A Polícia Civil realizou nesta quinta-feira (21) a reconstituição da morte da estudante trans Carmen de Oliveira Alves, de 26 anos, que desapareceu em 12 de junho, Dia dos Namorados, após fazer uma prova de zootecnia na Unesp. O procedimento ocorreu nas proximidades do sítio do namorado da vítima, Marcos Yuri Amorim, apontado como o local do crime.
O processo seguiu a versão do policial militar ambiental da reserva, Roberto Carlos Oliveira, que estaria envolvido em um suposto “triângulo amoroso” com o casal. Tanto Marcos Yuri quanto Roberto Carlos estão presos temporariamente, e o caso é tratado como feminicídio.

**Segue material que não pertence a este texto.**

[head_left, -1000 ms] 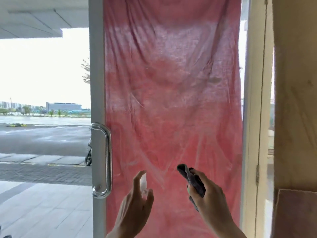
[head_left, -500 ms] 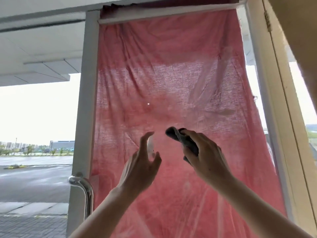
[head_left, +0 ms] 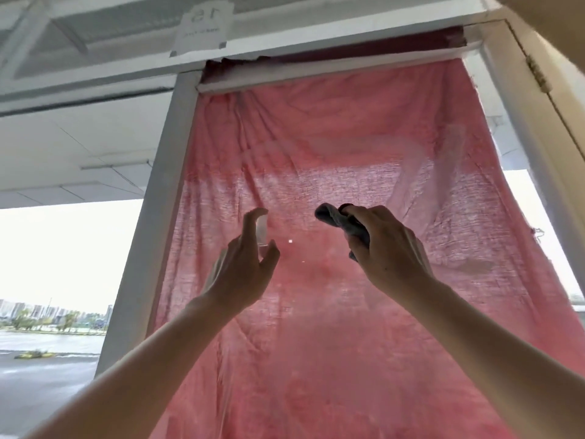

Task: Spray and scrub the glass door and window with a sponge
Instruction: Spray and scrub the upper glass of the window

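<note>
1. Both arms are bare and raised up and forward. The forearms come in from the lower corners and angle toward the centre.
2. Left hand (head_left: 245,274): back to camera, fingers curled round a small clear spray bottle (head_left: 262,231). Index finger arched over its top, thumb on the right side.
3. Right hand (head_left: 391,248): back to camera, fingers curled tight on a bunched grey cloth (head_left: 334,218). The cloth's end pokes out left of the fingers.
4. Hands roughly level, apart, not touching.

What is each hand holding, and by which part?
The left hand grips a small clear spray bottle round its body, forefinger over the top. The right hand clutches a bunched dark grey cloth round its middle.
</note>
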A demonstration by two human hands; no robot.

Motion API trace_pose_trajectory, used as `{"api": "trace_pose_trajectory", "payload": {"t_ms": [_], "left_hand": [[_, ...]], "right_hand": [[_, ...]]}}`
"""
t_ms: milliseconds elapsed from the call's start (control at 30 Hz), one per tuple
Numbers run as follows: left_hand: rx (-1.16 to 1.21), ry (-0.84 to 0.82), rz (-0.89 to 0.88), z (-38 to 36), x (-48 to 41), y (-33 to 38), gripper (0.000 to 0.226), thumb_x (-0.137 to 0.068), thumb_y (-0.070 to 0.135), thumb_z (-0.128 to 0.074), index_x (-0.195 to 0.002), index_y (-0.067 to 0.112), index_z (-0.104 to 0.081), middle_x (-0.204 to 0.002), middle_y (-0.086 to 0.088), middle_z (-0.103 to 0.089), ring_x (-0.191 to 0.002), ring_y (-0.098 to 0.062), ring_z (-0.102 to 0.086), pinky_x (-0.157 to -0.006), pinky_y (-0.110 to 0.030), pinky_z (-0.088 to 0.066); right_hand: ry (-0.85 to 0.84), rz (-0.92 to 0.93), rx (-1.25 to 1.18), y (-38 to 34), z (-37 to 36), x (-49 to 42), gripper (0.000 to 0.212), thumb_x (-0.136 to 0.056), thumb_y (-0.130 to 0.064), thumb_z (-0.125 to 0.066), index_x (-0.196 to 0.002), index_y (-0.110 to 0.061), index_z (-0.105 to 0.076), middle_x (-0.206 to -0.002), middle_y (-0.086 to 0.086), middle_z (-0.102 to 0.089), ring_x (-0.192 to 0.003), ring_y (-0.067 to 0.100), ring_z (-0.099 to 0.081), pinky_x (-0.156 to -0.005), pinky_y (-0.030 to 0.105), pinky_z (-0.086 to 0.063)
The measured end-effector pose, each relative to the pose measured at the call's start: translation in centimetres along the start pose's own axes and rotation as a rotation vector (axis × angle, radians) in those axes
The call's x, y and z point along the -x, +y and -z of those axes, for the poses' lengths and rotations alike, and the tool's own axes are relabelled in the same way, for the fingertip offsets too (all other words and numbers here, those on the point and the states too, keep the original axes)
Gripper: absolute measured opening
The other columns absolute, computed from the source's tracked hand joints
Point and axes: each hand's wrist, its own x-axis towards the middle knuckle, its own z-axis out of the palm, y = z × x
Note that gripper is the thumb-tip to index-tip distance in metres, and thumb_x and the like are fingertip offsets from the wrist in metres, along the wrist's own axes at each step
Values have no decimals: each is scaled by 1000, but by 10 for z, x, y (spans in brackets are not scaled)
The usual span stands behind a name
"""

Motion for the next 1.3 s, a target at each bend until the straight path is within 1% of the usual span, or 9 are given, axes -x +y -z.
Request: {"api": "trace_pose_trajectory", "payload": {"t_ms": [100, 233, 333, 467, 567, 733, 933, 1167, 1300], "left_hand": [[-44, 62, -25, 3, -17, -30, 46, -99, 24, -43, -138, 28, -20, -77, -9, -68, -36, -5, -51, -49, -39, -57], [-63, 139, -23, 8, -40, -60, 46, -98, 20, -46, -140, 25, -25, -53, 10, -48, -32, -3, -46, -44, -37, -54], [-57, 199, -31, 8, -61, -74, 45, -97, 18, -47, -138, 24, -27, -46, 4, -45, -31, -5, -40, -39, -37, -50], [-88, 322, -47, 13, -97, -79, 43, -97, 18, -46, -137, 21, -29, -47, -1, -48, -33, -13, -39, -34, -25, -34], [-162, 396, -53, 18, -121, -79, 42, -97, 20, -47, -136, 18, -31, -48, 4, -45, -35, -7, -39, -36, -18, -28], [-157, 391, -55, 19, -150, -85, 45, -95, 18, -47, -136, 20, -28, -57, 7, -50, -43, -8, -48, -39, -22, -37], [-166, 409, -53, 22, -160, -96, 44, -98, 17, -45, -137, 19, -25, -59, 7, -49, -46, -7, -49, -42, -20, -33], [-139, 434, 2, 25, -163, -115, 41, -97, 16, -46, -132, 20, -25, -73, 2, -56, -54, -17, -54, -54, -36, -50], [-120, 439, -25, 22, -171, -116, 38, -97, 16, -48, -129, 19, -28, -75, 2, -58, -48, -12, -50, -46, -26, -40]], "right_hand": [[17, 21, 51, 3, -16, -11, 38, -95, -22, -55, -131, -30, -49, -106, -1, -53, -77, 20, -65, -62, 36, -52], [22, 20, 98, 1, -37, -26, 39, -94, -23, -56, -132, -28, -51, -107, -1, -53, -80, 20, -63, -60, 30, -45], [26, 22, 141, -3, -53, -31, 40, -93, -24, -57, -133, -26, -51, -108, 0, -54, -82, 18, -61, -60, 28, -43], [56, 21, 173, -8, -76, -31, 41, -89, -22, -62, -129, -26, -55, -109, 0, -56, -85, 19, -59, -58, 26, -41], [79, 35, 181, -10, -92, -37, 41, -82, -19, -70, -121, -24, -61, -101, 0, -59, -80, 18, -59, -55, 24, -39], [99, 59, 170, -21, -105, -60, 44, -67, -15, -82, -108, -22, -65, -88, 0, -59, -66, 16, -57, -47, 21, -36], [130, 40, 214, -43, -102, -91, 39, -96, -27, -50, -135, -29, -45, -117, -2, -47, -99, 16, -50, -69, 24, -36], [79, 29, 191, -59, -110, -85, 40, -98, -28, -45, -137, -31, -40, -120, -3, -44, -102, 14, -48, -79, 25, -46], [64, 52, 173, -56, -116, -75, 40, -98, -28, -46, -137, -31, -41, -119, -4, -46, -102, 13, -49, -80, 24, -45]]}}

Segundo o delegado Miguel Rocha, a reconstituição detalhou a sequência de ações descrita por Roberto.
“Primeiro, Marcos Yuri teria destruído e jogado o celular da Carmen às margens da rodovia. Depois, teriam retornado com o carro e despejado terra suja de sangue em um acostamento. Por fim, pararam em uma ponte, onde ele teria descartado uma pá e uma enxada”, explicou.

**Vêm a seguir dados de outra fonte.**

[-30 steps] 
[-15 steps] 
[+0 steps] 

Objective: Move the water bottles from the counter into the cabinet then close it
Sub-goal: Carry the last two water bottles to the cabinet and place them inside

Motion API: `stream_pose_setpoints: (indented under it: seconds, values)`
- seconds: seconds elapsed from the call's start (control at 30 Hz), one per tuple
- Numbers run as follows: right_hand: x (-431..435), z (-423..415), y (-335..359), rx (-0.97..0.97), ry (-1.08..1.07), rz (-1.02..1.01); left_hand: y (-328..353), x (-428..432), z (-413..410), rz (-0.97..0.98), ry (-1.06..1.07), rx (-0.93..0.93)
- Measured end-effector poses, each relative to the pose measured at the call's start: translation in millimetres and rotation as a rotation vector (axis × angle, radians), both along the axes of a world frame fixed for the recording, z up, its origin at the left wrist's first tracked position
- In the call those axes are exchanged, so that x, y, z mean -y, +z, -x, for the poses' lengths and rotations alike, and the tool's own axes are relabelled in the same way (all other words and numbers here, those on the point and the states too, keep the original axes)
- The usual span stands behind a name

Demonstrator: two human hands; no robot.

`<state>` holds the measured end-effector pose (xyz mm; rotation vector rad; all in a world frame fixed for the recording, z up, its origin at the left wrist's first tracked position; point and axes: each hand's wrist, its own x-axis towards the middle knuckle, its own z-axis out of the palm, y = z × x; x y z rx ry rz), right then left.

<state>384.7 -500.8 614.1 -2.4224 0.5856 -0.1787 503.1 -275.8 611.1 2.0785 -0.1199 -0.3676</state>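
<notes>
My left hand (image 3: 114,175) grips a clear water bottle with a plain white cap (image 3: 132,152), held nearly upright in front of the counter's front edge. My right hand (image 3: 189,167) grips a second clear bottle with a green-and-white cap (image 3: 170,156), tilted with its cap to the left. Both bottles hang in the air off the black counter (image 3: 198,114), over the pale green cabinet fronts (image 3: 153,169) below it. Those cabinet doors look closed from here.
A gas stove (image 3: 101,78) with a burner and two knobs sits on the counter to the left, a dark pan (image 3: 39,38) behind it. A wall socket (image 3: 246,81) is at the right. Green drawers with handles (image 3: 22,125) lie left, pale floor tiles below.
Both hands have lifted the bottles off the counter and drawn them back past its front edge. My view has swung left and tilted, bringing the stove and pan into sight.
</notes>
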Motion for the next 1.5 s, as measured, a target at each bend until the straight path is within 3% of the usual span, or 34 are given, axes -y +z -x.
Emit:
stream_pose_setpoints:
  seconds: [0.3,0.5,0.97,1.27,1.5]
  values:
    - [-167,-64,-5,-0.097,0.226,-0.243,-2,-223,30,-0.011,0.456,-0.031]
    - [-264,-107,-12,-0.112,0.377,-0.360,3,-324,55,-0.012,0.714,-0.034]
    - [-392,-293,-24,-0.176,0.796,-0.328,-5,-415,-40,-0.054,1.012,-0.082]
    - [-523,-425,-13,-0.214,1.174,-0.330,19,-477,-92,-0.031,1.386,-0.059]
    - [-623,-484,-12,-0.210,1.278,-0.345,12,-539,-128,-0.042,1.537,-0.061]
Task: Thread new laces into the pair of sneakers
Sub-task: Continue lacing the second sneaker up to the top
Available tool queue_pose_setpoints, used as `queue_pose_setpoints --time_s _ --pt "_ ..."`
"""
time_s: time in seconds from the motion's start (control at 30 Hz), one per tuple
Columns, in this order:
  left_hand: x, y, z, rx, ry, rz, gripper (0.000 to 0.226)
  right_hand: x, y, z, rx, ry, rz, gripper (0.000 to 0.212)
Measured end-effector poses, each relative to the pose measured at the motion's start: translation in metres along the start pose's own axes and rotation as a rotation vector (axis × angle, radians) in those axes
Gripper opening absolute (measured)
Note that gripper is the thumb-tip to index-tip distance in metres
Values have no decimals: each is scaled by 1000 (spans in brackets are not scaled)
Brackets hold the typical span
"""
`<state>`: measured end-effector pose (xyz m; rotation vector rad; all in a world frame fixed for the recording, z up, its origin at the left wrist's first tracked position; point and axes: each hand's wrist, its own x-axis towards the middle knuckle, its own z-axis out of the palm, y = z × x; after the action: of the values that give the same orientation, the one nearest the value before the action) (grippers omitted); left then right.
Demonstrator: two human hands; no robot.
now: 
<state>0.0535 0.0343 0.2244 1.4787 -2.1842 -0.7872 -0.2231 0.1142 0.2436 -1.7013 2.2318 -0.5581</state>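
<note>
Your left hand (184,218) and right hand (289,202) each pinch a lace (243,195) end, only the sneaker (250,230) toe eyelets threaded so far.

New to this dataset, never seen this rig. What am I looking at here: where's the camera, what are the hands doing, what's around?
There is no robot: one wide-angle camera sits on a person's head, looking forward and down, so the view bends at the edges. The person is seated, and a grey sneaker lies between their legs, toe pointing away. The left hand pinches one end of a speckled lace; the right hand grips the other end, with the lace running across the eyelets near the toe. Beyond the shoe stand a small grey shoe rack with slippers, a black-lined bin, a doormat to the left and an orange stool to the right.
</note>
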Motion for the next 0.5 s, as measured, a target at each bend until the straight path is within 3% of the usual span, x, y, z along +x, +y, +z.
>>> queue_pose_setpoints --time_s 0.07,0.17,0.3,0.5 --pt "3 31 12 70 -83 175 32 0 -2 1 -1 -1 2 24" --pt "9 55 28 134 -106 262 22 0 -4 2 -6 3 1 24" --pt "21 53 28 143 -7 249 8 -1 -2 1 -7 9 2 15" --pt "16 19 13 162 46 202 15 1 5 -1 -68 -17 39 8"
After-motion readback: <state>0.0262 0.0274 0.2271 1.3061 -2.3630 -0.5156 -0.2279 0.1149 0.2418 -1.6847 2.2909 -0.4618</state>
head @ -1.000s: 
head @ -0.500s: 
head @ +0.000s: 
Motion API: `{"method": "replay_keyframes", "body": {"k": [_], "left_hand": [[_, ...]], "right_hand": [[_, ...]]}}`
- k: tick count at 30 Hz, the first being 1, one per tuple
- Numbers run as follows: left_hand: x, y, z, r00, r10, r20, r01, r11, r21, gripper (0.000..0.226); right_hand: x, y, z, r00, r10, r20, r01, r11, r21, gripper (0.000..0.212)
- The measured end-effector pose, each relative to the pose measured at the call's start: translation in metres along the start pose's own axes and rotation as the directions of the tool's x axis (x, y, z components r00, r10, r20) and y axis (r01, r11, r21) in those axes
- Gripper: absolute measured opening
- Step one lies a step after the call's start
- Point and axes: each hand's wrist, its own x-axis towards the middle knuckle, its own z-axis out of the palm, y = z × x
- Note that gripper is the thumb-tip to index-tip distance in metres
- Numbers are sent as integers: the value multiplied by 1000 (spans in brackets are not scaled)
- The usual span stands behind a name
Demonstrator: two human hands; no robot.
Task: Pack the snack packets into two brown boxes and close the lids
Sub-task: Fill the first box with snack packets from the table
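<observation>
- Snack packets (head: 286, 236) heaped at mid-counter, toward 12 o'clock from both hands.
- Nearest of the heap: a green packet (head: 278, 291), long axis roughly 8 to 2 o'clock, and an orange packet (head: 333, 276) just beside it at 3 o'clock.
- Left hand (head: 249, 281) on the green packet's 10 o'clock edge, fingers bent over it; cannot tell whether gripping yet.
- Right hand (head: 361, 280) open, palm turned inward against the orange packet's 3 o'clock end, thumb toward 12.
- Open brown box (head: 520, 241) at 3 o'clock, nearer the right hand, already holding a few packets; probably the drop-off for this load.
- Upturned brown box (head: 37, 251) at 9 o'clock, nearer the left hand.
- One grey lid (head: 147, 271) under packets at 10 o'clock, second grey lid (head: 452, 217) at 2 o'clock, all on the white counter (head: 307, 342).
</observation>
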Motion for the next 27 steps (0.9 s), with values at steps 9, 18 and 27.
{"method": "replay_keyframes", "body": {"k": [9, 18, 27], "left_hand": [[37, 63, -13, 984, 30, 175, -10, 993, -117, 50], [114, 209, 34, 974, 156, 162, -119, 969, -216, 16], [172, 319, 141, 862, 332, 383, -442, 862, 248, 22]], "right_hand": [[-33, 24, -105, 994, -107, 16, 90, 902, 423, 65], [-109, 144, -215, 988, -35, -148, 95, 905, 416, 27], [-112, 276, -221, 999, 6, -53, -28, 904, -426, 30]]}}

A Polícia Civil já agendou uma segunda reconstituição, para a próxima quarta-feira (27), seguindo a versão de Marcos Yuri. A intenção é confrontar os relatos e identificar novas pistas sobre o paradeiro do corpo da estudante.
Investigações apontam que Marcos Yuri confessou que Carmen foi morta no sítio dele, mas tentou atribuir a autoria ao policial Roberto Carlos. O depoimento do policial, prestado no início de agosto, alegava que o namorado da estudante teria cometido o crime.